◆ **WHAT NEEDS TO BE DONE**
Find the word "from" in the data below and copy each line that holds it.

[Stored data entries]
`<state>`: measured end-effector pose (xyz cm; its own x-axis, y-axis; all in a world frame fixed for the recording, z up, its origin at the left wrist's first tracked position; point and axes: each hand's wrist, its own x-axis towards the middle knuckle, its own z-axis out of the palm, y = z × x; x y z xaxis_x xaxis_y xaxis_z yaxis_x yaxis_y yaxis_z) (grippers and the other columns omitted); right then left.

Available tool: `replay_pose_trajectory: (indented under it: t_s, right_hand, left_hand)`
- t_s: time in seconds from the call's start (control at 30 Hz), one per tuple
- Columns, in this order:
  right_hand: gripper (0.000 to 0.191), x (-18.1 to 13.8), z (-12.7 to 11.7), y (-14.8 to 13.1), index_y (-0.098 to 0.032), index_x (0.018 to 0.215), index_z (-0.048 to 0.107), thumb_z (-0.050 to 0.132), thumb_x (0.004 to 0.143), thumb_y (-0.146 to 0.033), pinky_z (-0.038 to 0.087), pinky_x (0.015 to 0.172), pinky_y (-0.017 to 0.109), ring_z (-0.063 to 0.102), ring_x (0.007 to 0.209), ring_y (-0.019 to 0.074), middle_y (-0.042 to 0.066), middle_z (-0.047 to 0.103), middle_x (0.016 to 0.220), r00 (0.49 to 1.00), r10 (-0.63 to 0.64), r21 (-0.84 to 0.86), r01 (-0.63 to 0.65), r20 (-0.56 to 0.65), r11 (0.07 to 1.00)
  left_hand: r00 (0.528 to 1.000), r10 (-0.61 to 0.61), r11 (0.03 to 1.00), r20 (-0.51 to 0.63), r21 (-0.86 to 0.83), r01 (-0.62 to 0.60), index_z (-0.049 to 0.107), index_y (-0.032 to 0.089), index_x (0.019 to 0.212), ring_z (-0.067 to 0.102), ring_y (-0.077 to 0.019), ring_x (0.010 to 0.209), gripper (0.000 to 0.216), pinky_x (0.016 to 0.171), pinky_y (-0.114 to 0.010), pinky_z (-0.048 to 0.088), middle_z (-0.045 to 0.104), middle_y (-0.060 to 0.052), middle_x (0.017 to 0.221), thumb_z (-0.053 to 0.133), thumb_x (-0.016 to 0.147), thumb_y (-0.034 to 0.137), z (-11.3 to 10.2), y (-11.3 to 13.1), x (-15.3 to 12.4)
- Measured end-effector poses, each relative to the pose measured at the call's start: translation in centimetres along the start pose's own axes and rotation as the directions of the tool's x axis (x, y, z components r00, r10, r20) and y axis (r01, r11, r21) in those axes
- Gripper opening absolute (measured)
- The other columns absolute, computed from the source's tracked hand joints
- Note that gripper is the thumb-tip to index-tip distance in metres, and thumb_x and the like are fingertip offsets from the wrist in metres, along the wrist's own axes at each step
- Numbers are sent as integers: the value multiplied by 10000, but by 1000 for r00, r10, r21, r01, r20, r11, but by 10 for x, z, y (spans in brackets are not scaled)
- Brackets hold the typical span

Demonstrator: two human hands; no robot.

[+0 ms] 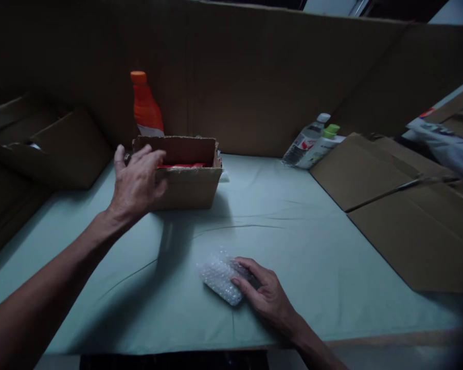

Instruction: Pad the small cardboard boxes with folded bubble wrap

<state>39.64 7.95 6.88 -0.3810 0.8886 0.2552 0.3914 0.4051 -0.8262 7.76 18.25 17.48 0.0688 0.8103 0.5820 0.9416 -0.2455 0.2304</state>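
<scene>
My left hand (pixel 137 180) is raised at the near left corner of a small open cardboard box (pixel 187 190), its fingers spread. I cannot tell whether it touches the box. Something red (pixel 183 165) shows inside, mostly hidden by the box wall. Lower down, my right hand (pixel 268 293) grips a bubble-wrapped packet (pixel 221 280) between thumb and fingers, at or just above the pale green cloth (pixel 293 246). What the bubble wrap encloses cannot be made out.
An orange bottle (pixel 147 110) stands behind the small box. Toward the back right, a clear bottle (pixel 304 141) and a white bottle with a green cap (pixel 322 147) lean together. Large cardboard boxes flank the cloth at left (pixel 73 149) and right (pixel 416 216); a cardboard wall (pixel 247 77) closes the back.
</scene>
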Motion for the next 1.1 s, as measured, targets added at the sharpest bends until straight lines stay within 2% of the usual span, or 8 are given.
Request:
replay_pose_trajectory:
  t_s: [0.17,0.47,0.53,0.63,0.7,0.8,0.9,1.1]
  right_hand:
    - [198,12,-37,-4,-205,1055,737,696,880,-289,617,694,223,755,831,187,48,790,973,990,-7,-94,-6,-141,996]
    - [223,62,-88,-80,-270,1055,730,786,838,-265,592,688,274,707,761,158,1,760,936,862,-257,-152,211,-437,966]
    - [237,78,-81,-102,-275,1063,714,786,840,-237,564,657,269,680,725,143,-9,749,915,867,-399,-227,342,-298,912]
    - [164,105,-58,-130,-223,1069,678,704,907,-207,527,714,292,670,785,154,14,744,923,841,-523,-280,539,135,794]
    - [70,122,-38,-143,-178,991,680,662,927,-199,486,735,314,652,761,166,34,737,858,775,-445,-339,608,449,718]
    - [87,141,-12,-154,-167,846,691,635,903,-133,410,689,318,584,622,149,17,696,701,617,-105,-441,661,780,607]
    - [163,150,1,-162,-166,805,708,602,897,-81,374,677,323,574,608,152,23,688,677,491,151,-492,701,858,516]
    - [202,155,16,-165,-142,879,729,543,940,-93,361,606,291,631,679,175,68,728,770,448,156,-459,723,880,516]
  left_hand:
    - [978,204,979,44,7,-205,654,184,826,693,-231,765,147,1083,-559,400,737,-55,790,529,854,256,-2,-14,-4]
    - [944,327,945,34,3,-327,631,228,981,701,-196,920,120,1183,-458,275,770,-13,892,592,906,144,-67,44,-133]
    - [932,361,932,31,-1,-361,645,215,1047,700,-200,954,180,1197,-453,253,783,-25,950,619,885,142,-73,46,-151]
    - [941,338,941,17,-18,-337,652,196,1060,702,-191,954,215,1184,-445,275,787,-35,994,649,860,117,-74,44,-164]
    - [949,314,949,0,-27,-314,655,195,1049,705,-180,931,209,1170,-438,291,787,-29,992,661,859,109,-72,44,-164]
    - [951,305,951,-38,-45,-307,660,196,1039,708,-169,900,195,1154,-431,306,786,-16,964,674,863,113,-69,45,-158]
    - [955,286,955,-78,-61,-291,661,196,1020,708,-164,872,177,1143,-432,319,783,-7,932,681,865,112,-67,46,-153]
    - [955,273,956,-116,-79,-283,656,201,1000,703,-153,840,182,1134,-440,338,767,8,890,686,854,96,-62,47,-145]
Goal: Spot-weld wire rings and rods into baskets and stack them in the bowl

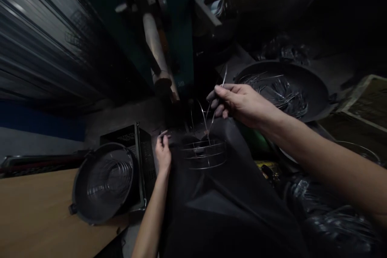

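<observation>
A black pan [316, 88] of loose wires lies upper right; a basin [79, 205] of coiled wire sits on the wooden surface [39, 213] at left. A wire frame [204, 156] rests on dark cloth [229, 217]. The right hand [242, 105] pinches a thin wire [212, 121], its long axis steep, lower end inside the frame. The left hand [163, 153], just beside the frame, is partly closed; its hold cannot be told.

Faint "310" on teal panel [180, 76]
</observation>
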### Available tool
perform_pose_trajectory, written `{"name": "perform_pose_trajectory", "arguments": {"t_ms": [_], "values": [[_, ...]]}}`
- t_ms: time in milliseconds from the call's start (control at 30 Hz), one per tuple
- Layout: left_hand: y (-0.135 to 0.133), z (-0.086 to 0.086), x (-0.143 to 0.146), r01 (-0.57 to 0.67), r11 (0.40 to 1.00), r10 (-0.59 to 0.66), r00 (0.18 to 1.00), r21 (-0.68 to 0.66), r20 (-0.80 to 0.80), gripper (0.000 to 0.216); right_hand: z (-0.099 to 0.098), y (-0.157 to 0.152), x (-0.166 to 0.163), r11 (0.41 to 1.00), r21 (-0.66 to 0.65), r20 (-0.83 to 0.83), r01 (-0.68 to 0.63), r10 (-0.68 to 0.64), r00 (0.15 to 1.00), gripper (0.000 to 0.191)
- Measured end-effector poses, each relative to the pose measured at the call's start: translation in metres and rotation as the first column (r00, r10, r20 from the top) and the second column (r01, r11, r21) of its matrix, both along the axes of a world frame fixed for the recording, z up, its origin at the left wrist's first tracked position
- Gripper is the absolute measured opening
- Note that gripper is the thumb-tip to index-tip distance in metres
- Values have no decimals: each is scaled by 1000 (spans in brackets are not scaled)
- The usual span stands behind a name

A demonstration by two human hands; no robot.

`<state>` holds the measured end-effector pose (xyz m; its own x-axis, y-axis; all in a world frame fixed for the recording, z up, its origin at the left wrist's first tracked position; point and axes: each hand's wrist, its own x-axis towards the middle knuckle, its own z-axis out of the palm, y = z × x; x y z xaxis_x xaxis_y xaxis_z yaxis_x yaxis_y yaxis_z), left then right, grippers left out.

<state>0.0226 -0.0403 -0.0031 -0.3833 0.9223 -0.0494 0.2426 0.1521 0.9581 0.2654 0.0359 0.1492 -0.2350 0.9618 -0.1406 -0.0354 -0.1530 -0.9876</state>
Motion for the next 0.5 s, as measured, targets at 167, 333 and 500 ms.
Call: {"name": "perform_pose_trajectory", "arguments": {"t_ms": [167, 333, 500], "values": [[16, 116, 26, 360, 922, -332, 925, 145, -187, 37, -10, -24, -24, 982, 40, 182, -183, 173, 968, 35], [39, 167, 74, 534, 830, -503, 841, 162, -198, 25, -22, -59, -34, 904, 316, 560, -289, 69, 826, 22], [34, 184, 95, 708, 686, -715, 699, 165, -28, 28, -14, -65, -15, 848, 345, 720, -403, 37, 693, 21]]}}
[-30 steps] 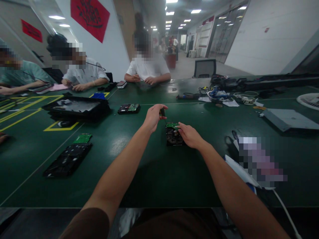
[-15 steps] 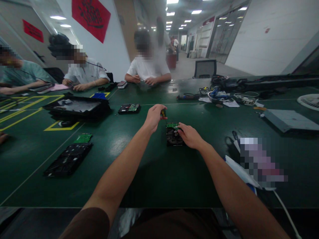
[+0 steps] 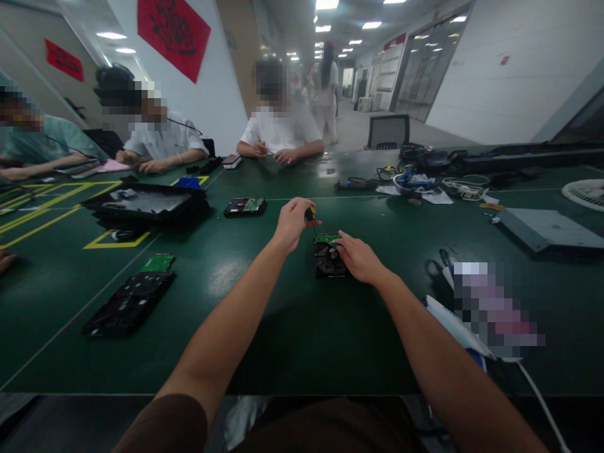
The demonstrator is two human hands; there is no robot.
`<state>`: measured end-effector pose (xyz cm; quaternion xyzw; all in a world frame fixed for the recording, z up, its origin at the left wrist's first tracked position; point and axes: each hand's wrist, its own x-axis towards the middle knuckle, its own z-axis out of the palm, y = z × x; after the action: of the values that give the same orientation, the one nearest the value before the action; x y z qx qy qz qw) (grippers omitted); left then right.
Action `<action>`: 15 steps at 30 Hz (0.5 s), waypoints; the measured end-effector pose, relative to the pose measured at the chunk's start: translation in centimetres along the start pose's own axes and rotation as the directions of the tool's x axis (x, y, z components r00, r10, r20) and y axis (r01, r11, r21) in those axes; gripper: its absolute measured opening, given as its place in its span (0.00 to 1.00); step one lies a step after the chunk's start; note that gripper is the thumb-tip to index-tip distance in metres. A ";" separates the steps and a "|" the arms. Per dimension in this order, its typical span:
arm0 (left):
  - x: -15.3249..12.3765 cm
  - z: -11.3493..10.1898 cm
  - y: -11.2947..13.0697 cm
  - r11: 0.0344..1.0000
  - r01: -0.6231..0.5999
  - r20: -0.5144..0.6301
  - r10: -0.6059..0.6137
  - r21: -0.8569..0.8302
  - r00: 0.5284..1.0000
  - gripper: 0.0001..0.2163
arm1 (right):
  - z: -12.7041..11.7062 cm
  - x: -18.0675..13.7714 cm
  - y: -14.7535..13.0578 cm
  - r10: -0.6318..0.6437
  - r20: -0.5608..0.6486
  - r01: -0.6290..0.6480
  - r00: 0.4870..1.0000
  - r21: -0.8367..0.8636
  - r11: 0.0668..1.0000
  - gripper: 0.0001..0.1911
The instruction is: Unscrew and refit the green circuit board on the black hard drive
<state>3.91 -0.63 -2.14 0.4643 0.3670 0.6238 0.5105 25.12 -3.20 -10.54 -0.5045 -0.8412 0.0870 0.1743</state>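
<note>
A black hard drive [image 3: 329, 264] with a green circuit board [image 3: 325, 238] at its far end lies on the dark green table in front of me. My left hand [image 3: 293, 221] is closed around the yellow-and-black handle of a screwdriver [image 3: 310, 214]. The screwdriver stands upright, its thin shaft pointing down to the far left corner of the board. My right hand [image 3: 359, 257] rests on the drive's right side with its fingers stretched over the board and casing. Whether the tip sits in a screw is too small to tell.
More hard drives [image 3: 132, 302] lie to the left, with a loose green board [image 3: 158, 262] beside them. A drive [image 3: 244, 206] and a black tray [image 3: 146, 204] are farther back. On the right are a metal box [image 3: 552, 226] and cables [image 3: 465, 187]. People sit across the table.
My left fingers have shifted slightly around the screwdriver handle. The right hand and the hard drive stay in place. In the background, a walking person has come into clearer view.
</note>
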 end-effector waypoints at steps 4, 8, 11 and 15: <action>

◆ **TASK ANSWER**
- t_s: time in seconds from the call's start (control at 30 Hz), one per tuple
- The other columns absolute, computed from the source's tracked hand joints
- Note that gripper is the thumb-tip to index-tip distance in metres, and thumb_x and the like are fingertip offsets from the wrist in metres, along the wrist's own axes at each step
- t_ms: time in milliseconds from the call's start (control at 30 Hz), one per tuple
- Measured end-effector poses, each relative to the pose measured at the call's start: translation in metres and rotation as the first column (r00, r10, r20 from the top) and the second column (r01, r11, r21) of its matrix, both along the axes of a world frame fixed for the recording, z up, its origin at the left wrist's first tracked position

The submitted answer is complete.